After the collapse of “Silicon Valley”… communication platforms are accused

Economists recently asked whether social media platforms lead to the collapse of banks, following the collapse of the US Silicon Valley Bank, which is the fastest bank collapse in history.

US Congressman Patrick McHenry, chairman of the US House of Representatives Financial Services Committee, described this financial event that filled the world with the first bankruptcy fueled by Twitter.

And US media reports spoke of a major role played by the Twitter platform, which exacerbated the panic of investors and depositors, as 42 billion dollars were withdrawn in one day last week, leaving only one billion dollars in a negative cash balance.

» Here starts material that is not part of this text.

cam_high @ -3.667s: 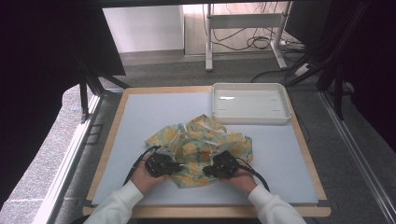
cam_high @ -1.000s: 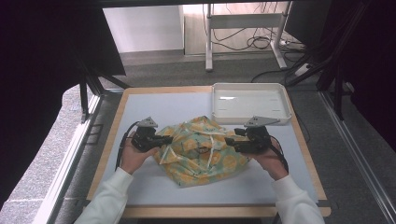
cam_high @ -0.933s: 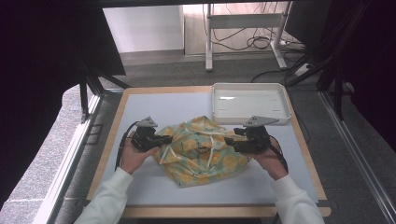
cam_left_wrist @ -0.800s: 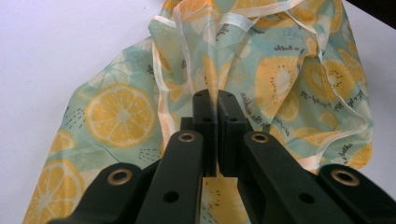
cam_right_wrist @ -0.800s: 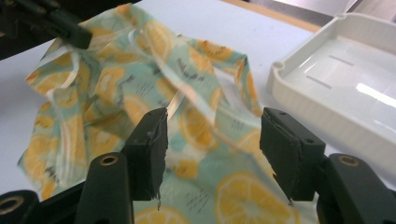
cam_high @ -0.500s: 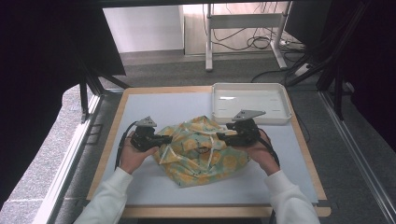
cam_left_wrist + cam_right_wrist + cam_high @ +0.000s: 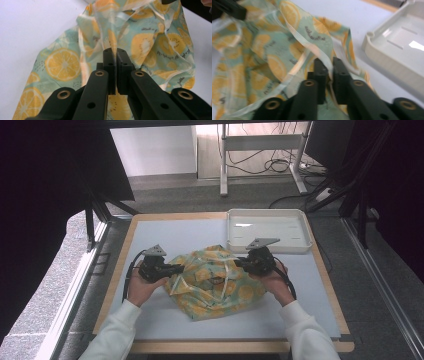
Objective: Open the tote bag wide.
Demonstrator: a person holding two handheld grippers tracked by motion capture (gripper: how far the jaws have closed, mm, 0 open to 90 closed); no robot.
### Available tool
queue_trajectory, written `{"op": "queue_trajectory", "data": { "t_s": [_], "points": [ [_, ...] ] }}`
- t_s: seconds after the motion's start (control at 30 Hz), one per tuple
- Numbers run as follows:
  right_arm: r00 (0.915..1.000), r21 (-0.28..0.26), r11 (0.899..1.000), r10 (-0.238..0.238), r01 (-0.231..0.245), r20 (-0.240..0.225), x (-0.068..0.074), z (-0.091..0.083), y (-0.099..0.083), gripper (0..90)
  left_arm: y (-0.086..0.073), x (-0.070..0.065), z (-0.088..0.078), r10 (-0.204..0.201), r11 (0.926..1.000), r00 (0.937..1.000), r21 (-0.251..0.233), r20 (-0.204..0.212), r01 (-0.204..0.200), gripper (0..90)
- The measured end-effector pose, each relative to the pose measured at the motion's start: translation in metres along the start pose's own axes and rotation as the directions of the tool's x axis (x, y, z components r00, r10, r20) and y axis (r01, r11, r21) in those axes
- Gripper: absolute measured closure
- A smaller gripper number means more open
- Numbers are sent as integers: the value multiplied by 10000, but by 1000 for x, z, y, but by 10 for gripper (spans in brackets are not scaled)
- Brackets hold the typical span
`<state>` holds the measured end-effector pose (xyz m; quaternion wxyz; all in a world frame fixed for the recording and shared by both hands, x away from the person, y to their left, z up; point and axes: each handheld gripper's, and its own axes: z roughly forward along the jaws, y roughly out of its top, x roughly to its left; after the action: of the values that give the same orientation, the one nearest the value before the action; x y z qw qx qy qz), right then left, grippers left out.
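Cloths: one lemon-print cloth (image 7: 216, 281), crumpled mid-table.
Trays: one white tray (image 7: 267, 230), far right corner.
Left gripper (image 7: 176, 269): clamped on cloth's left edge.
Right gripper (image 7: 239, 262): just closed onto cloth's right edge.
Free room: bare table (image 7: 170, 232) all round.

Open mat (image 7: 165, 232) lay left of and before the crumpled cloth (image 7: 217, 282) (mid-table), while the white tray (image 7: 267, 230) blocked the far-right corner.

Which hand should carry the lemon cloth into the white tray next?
Probably right: the right gripper, shut on the cloth, sits beside the tray; the left gripper grips the far edge.
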<state>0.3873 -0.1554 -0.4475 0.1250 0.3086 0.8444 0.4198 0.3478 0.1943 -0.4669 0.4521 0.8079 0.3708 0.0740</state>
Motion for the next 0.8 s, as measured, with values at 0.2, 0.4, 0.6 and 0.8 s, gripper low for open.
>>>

The number of tweets on Thursday alone, before the crisis reached its climax on Friday, reached 200,000 tweets, in which founders and CEOs of a number of companies active in the technology sector participated.

The day before the bank collapsed, several prominent venture capitalists took to Twitter, using their accounts to issue warnings with hashtags that went viral.

Experts say that banks’ facilitation of money withdrawals through the latest financial applications on mobile devices was a precedent in the banking world.

Fathi Shams El-Din, a professor of radio and television at Benha University and an expert in digital media, says:

  • If there was no uproar about the Silicon Valley bank on social media platforms, it would not have gone bankrupt, and perhaps the crisis would have found its way to a different solution.
  • What spread on social media platforms led to a state of panic among depositors and investors, so they took the initiative to withdraw more than $ 42 billion from their accounts.
  • Social media platforms are playing a growing role in shaping public opinion.